Ao propor que os sonhos são a via régia para o inconsciente, Freud nos convida a atravessar essa fronteira entre o visível e o invisível, entre o que se sonha e o que se cala. Nesta série, acompanharemos essa travessia, explorando os conceitos fundamentais da interpretação dos sonhos e o modo como, ainda hoje, os sonhos seguem sendo uma via de acesso ao inconsciente e à elaboração psíquica.
Os prefácios: o sonho que se faz palavra

A via régia e o nascimento de uma escuta
A Interpretação dos Sonhos marca o início de uma nova escuta sobre o humano. Freud nos mostra que os sonhos não são produtos do acaso, mas formações do inconsciente: lugares onde desejos, lembranças e restos do dia se combinam de modo simbólico, guiados pelos mecanismos de condensação, deslocamento e figurabilidade.
Ao longo desta série, veremos como se compõe essa alquimia entre o que experienciamos, o que desejávamos experienciar e o que apenas vivemos — acontecimentos que não encontraram representação psíquica.
O trauma habita essa fronteira: o vivido que não foi experienciado retorna nos sonhos, repetindo-se até que se possibilite uma elaboração ou um novo destino psíquico.
O funcionamento do aparelho psíquico é destrinchado por Freud nessa obra monumental — e é esse desdobramento que iremos acompanhar, passo a passo, ao longo dos próximos meses.
Freud e os nove prefácios: uma obra em constante (re)sonho
Comecemos pelos prefácios — nove ao todo.

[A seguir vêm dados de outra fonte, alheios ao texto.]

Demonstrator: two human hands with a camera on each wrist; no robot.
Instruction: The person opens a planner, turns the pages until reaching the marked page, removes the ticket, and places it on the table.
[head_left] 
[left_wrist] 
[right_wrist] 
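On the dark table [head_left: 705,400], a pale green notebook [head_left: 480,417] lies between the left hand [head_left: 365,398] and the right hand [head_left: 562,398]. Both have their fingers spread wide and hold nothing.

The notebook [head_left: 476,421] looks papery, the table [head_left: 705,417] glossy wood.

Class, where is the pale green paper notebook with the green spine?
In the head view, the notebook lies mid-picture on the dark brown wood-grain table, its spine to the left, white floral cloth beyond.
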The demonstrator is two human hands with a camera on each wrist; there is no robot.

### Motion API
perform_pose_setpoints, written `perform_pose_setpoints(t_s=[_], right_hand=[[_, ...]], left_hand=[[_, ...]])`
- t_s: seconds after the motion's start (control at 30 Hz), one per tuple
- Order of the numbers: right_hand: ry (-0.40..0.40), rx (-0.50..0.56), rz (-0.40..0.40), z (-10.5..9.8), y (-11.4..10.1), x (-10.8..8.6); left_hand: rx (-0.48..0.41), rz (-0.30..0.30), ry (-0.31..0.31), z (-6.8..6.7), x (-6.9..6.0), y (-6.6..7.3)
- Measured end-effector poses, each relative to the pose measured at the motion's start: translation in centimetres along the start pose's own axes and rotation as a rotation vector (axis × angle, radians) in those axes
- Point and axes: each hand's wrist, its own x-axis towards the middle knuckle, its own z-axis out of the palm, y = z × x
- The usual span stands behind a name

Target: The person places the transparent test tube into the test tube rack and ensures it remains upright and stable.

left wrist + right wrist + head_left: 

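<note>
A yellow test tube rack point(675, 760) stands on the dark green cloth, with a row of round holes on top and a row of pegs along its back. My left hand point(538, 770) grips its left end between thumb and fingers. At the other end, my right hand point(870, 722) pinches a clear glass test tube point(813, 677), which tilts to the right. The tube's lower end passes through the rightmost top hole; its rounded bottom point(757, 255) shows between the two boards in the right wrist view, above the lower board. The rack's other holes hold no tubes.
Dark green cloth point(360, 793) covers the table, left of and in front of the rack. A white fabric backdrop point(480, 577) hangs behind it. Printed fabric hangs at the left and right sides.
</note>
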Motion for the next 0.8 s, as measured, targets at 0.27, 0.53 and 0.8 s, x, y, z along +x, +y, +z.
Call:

Os primeiros textos reconhecidos como propriamente psicanalíticos datam de 1893, com os Estudos sobre a Histeria. Já A Interpretação dos Sonhos foi publicada pela primeira vez em 1900 e revisitada diversas vezes até 1931.
Nesse intervalo, Freud escreveu novos prefácios em 1900, 1908, 1911, 1914, 1918, 1921, 1929 e 1931 — uma sequência que acompanha a expansão da psicanálise e o amadurecimento de seu pensamento.
Em cada nova edição, Freud acrescenta notas, revisa trechos, reconhece contribuições e relata as reações do público e dos colegas. Esses prefácios formam um testemunho vivo da construção da psicanálise: a travessia de uma exposição que nasce tímida, mas que se fortalece.
Entre a timidez e a criação: o autor que sonha junto com sua teoria
No prefácio da primeira edição, Freud confessa seu desconforto ao expor seus próprios sonhos:
“Tornou-se inevitável mostrar a desconhecidos mais do que eu gostaria acerca das intimidades da minha vida psíquica e do que normalmente cabe a um autor que não é poeta, e sim investigador da natureza.”— Prefácio da primeira edição, 1900
Esse embaraço inicial revela o quanto a psicanálise nasce de uma exposição radical — a de mostrar-se vulnerável ao próprio inconsciente.
Mas, edição após edição, essa timidez se transforma. O autor que antes se constrangia e desculpava, passa a ocupar o lugar de criador — aquele que sonha junto com sua teoria.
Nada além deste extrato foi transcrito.